> **DATA EXTRACT**:
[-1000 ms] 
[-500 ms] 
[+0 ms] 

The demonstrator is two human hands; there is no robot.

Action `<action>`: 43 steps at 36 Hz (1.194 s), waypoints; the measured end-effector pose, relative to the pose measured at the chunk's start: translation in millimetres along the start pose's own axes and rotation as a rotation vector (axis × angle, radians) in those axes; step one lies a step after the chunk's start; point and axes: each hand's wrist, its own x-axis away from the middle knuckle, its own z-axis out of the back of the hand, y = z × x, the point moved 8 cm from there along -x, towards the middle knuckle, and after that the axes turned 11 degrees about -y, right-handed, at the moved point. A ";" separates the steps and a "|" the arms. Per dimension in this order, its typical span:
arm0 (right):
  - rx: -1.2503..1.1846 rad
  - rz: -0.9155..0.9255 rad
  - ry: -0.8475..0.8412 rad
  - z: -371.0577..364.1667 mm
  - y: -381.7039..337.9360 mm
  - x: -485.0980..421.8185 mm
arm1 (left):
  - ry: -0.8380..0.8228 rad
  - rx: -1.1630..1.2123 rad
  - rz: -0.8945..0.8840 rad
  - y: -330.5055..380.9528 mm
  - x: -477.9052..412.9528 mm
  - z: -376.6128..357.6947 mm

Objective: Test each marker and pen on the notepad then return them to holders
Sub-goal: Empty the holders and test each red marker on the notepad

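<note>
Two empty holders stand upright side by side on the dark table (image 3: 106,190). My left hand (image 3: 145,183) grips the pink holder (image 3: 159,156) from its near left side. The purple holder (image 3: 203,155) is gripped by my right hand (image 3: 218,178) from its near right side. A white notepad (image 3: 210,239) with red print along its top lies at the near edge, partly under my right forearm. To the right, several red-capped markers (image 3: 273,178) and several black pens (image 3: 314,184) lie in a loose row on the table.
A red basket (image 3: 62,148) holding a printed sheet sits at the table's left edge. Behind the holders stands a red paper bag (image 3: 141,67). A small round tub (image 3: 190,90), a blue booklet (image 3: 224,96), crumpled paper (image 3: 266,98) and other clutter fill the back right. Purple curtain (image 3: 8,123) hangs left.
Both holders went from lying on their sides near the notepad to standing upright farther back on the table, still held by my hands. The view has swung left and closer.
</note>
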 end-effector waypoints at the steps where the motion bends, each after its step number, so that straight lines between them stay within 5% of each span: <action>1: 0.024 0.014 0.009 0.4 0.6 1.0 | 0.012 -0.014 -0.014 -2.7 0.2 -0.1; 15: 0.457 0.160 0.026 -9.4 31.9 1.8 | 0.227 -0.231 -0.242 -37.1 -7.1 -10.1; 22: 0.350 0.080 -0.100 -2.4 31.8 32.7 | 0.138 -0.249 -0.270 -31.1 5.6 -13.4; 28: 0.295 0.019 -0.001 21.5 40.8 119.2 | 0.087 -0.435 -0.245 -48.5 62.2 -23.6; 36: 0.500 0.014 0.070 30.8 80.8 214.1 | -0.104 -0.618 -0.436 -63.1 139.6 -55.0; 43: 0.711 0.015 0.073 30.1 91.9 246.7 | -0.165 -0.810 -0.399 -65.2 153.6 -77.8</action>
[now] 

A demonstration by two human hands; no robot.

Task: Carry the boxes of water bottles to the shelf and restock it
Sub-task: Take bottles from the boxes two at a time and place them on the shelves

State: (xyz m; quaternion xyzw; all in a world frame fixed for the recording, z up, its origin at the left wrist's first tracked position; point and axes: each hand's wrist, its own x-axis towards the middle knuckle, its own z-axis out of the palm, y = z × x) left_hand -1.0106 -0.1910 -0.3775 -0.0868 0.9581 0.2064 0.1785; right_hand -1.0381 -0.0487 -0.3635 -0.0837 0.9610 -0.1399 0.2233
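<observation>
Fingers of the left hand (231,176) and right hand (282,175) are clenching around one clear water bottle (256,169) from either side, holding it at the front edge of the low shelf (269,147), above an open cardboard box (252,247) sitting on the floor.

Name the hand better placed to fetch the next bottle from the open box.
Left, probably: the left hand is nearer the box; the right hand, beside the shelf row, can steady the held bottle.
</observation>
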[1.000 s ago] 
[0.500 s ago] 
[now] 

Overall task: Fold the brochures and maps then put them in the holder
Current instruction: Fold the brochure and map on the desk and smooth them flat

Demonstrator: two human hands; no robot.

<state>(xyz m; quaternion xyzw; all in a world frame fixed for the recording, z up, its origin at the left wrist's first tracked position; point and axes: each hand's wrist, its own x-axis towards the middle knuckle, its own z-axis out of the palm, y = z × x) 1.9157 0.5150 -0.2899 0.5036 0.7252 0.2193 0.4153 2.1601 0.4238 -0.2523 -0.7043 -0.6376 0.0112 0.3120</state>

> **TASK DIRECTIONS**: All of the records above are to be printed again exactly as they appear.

> **RESPONSE AREA**:
[-1000 ms] 
[-500 ms] 
[+0 ms] 

The demonstrator is two human hands; there is no robot.

Action `<action>`: 43 steps at 36 Hz (1.194 s), waypoints; the measured end-effector pose, relative to the pose measured at the chunk's start: translation in millimetres along the start pose's own axes and rotation as a rotation vector (axis × angle, radians) in those axes; step one lies a step after the chunk's start; point and axes: each hand's wrist, its own x-axis away from the middle knuckle, its own z-axis out of the back of the hand, y = z × x, the point moved 8 cm from there along -x, towards the middle knuckle, and after that the axes turned 11 degrees about -y, right-handed, at the moved point. A ";" separates the steps and a "|" the arms. Per dimension in this order, its typical span:
arm0 (right):
  - rx: -1.2503..1.1846 rad
  - rz: -0.9155..0.9255 rad
  - ry: -0.8475..0.8412 rad
  - z: -371.0577..364.1667 mm
  - y: -381.7039..337.9360 mm
  - x: -485.0980..421.8185 mm
arm1 (left):
  - ry: -0.8380..0.8228 rad
  - rx: -1.1630..1.2123 rad
  - rz: -0.8945..0.8840 rad
  - y: -330.5055..380.9528 mm
  - x: -477.9052..412.9528 mm
  - z: -376.6128..357.6947 mm

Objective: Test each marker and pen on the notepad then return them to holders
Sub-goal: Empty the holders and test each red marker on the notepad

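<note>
Two empty holders stand upright side by side on the dark table (image 3: 106,190). My left hand (image 3: 145,183) grips the pink holder (image 3: 159,156) from its near left side. The purple holder (image 3: 203,155) is gripped by my right hand (image 3: 218,178) from its near right side. A white notepad (image 3: 210,239) with red print along its top lies at the near edge, partly under my right forearm. To the right, several red-capped markers (image 3: 273,178) and several black pens (image 3: 314,184) lie in a loose row on the table.
A red basket (image 3: 62,148) holding a printed sheet sits at the table's left edge. Behind the holders stands a red paper bag (image 3: 141,67). A small round tub (image 3: 190,90), a blue booklet (image 3: 224,96), crumpled paper (image 3: 266,98) and other clutter fill the back right. Purple curtain (image 3: 8,123) hangs left.
Both holders went from lying on their sides near the notepad to standing upright farther back on the table, still held by my hands. The view has swung left and closer.
</note>
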 end-effector waypoints at the steps where the motion bends, each after its step number, so that straight lines between them stay within 5% of each span: <action>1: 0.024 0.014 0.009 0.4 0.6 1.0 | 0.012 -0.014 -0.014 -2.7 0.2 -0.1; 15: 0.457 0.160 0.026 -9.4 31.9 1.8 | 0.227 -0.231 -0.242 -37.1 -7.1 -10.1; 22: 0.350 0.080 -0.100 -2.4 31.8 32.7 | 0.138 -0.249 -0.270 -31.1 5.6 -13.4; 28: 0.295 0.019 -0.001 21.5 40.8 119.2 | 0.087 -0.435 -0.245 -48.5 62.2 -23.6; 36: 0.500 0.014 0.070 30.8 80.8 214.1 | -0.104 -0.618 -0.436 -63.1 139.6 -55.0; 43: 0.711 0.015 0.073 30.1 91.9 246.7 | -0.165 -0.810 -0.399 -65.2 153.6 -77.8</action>
[now] 

A demonstration by two human hands; no robot.

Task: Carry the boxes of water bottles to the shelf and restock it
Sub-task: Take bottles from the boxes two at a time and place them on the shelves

State: (xyz m; quaternion xyzw; all in a world frame fixed for the recording, z up, its origin at the left wrist's first tracked position; point and axes: each hand's wrist, its own x-axis towards the middle knuckle, its own z-axis out of the palm, y = z × x) left_hand -1.0106 -0.1910 -0.3775 -0.0868 0.9581 0.2064 0.1785; right_hand -1.0381 -0.0487 -0.3635 -0.0837 0.9610 -0.1399 0.2233
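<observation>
Fingers of the left hand (231,176) and right hand (282,175) are clenching around one clear water bottle (256,169) from either side, holding it at the front edge of the low shelf (269,147), above an open cardboard box (252,247) sitting on the floor.

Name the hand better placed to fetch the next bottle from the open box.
Left, probably: the left hand is nearer the box; the right hand, beside the shelf row, can steady the held bottle.
</observation>
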[1.000 s ago] 
[0.500 s ago] 
[now] 

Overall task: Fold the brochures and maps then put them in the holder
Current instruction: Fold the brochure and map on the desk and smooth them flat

Demonstrator: two human hands; no robot.

<state>(xyz m; quaternion xyzw; all in a world frame fixed for the recording, z up, its origin at the left wrist's first tracked position; point and axes: each hand's wrist, its own x-axis towards the middle knuckle, its own z-axis out of the palm, y = z × x) 1.9157 0.5150 -0.2899 0.5036 0.7252 0.2193 0.4153 2.1601 0.4238 -0.2523 -0.7043 -0.6376 0.0112 0.3120</state>

That concludes the output for this exercise.